Di fronte a tutto questo, di fronte alla strategia ottusa di Giorgia Meloni e dei suoi, incapaci di comportarsi come un governo, di uscire dalle vesti ideologiche e spietate di chi vive in campagna elettorale permanente, le piazze hanno assunto ancora più valore. Ed è per questo che ora queste piazze dovranno continuare, allo stesso modo, senza cappelli o bandiere di parte, rifuggendo le brame politiche monopolistiche e i protagonismi. Bisogna continuare e dimostrare che esse non sono una risposta solo emotiva, ma che chiedono e pretendono un cambio di direzione politica.
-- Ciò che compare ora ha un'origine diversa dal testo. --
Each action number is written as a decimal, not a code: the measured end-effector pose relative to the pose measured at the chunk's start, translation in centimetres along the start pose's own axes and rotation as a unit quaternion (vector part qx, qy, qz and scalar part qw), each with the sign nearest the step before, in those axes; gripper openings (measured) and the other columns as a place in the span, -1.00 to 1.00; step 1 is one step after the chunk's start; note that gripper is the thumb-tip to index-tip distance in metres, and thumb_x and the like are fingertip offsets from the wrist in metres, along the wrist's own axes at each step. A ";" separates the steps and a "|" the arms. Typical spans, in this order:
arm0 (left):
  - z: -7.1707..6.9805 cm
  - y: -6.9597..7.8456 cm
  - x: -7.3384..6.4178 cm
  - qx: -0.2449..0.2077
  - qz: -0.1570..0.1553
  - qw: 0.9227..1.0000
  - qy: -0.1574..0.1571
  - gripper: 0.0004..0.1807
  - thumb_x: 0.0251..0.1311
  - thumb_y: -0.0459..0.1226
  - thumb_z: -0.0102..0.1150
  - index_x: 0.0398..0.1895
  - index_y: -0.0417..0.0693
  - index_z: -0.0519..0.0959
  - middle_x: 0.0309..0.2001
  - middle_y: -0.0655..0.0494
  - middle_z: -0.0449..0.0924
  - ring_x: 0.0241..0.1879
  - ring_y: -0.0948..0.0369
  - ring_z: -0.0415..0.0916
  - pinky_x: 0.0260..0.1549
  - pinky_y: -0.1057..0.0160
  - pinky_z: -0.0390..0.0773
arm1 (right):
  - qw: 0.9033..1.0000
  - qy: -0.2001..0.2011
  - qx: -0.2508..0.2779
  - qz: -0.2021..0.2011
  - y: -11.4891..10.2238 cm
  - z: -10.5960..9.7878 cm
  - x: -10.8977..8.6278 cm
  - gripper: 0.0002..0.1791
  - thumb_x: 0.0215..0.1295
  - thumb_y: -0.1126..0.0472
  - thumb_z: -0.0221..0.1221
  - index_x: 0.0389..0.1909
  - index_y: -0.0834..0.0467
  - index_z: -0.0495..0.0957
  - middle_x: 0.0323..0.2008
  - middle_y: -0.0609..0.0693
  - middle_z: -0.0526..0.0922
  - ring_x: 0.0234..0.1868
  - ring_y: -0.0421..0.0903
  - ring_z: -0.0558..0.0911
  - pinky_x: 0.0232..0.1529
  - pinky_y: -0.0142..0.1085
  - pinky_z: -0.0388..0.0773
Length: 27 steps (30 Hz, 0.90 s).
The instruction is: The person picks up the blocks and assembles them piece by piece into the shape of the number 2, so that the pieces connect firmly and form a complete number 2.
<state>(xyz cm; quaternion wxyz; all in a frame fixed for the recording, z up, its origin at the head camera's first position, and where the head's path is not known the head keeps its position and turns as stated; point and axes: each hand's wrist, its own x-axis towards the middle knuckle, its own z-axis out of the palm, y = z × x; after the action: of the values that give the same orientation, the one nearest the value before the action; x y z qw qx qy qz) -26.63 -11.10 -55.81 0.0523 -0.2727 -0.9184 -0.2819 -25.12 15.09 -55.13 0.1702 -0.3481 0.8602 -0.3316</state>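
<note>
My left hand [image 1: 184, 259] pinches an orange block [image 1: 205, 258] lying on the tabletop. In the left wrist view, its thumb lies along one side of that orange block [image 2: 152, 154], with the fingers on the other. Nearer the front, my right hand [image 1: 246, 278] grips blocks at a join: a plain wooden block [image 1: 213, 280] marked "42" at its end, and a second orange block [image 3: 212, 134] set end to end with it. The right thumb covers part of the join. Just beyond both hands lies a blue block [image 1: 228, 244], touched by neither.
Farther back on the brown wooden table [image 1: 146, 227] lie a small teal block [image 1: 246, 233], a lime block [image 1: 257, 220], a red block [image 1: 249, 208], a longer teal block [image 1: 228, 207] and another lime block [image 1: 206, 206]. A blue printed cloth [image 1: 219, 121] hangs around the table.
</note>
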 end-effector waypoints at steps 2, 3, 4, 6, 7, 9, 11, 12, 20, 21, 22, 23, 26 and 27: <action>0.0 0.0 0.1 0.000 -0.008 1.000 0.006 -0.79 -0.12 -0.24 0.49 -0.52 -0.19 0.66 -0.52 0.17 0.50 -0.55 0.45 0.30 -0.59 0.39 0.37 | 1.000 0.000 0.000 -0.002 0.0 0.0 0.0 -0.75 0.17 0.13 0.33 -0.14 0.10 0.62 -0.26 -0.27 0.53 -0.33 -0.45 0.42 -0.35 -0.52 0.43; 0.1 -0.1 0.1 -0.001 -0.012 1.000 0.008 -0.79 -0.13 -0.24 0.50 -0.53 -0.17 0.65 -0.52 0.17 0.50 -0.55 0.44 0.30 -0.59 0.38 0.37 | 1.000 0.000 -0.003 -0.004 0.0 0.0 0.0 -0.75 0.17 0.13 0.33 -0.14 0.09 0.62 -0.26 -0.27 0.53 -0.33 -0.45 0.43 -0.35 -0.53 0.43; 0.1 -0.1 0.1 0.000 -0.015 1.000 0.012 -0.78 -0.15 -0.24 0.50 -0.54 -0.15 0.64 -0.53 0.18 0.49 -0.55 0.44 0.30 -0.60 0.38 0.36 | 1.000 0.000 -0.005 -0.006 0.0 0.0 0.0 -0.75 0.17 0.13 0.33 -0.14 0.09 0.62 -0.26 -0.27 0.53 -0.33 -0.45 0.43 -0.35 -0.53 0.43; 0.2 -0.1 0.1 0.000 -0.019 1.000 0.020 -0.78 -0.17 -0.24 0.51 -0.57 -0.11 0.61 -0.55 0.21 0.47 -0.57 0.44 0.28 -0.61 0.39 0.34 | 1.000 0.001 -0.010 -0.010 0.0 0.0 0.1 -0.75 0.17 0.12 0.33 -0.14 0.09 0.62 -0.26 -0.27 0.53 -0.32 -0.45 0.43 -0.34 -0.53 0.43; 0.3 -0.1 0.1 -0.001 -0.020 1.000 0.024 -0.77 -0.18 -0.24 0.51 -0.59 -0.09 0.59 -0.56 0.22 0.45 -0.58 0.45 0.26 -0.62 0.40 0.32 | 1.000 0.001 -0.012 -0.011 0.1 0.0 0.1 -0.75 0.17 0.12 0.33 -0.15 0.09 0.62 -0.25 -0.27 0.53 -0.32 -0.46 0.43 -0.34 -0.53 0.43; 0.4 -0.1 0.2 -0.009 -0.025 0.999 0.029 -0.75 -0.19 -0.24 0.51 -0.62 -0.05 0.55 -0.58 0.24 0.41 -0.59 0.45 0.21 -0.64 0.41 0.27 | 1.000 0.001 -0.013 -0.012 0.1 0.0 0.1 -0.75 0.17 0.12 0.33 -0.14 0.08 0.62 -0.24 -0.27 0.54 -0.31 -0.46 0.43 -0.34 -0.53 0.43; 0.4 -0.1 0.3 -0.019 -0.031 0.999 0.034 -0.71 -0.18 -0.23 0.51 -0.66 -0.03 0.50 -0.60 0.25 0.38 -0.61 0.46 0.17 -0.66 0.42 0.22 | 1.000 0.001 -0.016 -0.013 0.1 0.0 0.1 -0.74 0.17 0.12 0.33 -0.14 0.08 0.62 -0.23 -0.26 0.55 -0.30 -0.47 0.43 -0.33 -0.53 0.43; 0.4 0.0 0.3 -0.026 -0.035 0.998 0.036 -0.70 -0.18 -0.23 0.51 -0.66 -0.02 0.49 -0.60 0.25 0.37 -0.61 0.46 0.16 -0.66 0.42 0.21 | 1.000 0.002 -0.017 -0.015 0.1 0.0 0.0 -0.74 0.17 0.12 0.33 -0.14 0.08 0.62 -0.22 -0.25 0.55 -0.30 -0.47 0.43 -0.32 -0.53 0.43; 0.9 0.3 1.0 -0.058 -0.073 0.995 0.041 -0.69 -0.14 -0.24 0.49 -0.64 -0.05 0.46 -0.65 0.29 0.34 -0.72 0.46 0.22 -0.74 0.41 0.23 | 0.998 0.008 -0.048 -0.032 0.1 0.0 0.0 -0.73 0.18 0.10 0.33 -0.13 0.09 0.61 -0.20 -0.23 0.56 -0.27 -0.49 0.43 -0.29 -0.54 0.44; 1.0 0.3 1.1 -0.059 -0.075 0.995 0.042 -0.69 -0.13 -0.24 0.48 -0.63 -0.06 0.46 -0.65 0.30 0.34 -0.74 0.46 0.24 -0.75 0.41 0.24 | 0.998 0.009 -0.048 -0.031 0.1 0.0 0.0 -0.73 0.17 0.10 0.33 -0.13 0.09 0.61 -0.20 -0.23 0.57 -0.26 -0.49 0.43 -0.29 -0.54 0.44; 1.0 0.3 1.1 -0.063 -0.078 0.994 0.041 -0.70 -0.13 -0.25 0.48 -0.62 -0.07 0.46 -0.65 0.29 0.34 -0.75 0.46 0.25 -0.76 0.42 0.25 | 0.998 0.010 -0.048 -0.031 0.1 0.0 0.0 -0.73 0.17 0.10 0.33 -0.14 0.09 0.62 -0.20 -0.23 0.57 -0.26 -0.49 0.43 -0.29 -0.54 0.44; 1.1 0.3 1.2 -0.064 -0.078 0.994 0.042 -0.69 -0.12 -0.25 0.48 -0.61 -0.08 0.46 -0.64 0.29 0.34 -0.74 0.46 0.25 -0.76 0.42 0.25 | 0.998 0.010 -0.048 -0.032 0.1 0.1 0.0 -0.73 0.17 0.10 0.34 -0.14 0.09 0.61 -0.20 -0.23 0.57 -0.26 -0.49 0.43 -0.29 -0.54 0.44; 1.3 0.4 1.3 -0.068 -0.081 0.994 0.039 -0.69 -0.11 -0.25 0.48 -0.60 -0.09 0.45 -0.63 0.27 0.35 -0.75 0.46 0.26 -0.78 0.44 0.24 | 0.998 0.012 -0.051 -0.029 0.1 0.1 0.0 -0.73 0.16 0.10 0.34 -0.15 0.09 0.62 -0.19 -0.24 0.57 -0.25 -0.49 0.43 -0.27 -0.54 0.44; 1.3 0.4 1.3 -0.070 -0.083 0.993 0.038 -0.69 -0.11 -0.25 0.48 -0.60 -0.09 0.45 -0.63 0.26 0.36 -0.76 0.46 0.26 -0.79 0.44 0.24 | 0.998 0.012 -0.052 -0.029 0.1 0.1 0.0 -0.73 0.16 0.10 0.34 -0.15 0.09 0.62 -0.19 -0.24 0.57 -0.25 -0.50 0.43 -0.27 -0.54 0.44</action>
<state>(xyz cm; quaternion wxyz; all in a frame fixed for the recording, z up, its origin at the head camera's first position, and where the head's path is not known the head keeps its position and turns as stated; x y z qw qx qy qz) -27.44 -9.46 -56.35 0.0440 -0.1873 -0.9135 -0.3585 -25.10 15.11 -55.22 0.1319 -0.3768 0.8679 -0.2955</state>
Non sarà facile, ma bisognerà proseguire e urlare che la protesta non si fermerà fino a quando il popolo palestinese non avrà voce. E bisognerà essere bravi, attenti e pronti, perché il fasullo piano di pace di Trump (tra Israele e Hamas, entrambi nemici del popolo palestinese), sarà una condanna definitiva per Gaza e per la Palestina. E per la giustizia che meritano.

Con questa presunta pace, che non è chiara sul ritiro e sulla disponibilità al ritiro di Israele, che intanto continua a bombardare la Striscia anche dopo l’annuncio di Trump, proveranno a farci credere che tutto è risolto, puntando così a silenziare e addormentare la protesta, deteriorarne e ridurne il consenso. Non bisogna cascarci e, dunque, non bisogna fermarsi, né perdere di vista l’obiettivo. Che è la tutela del popolo palestinese. Non bisogna arretrare di un passo, finché Gaza non verrà restituita ai Ghazawi e i soldati israeliani non avranno lasciato per sempre la Striscia. Finché Netanyahu, Katz, Ben Gvir, Smotrich e gli altri ministri, generali e militari nazisti israeliani non verranno processati e condannati per genocidio. Finché la Palestina non sarà uno Stato autonomo e riconosciuto da tutti, senza occupanti  e senza blocco navale, e finché Israele non diverrà, concretamente, una democrazia che rispetta le regole e il diritto internazionale. Un genocidio, infatti, non può ammettere sconti per i colpevoli o compromessi. Un genocidio ha bisogno di giustizia. Perché senza giustizia non potrà mai esistere alcuna pace.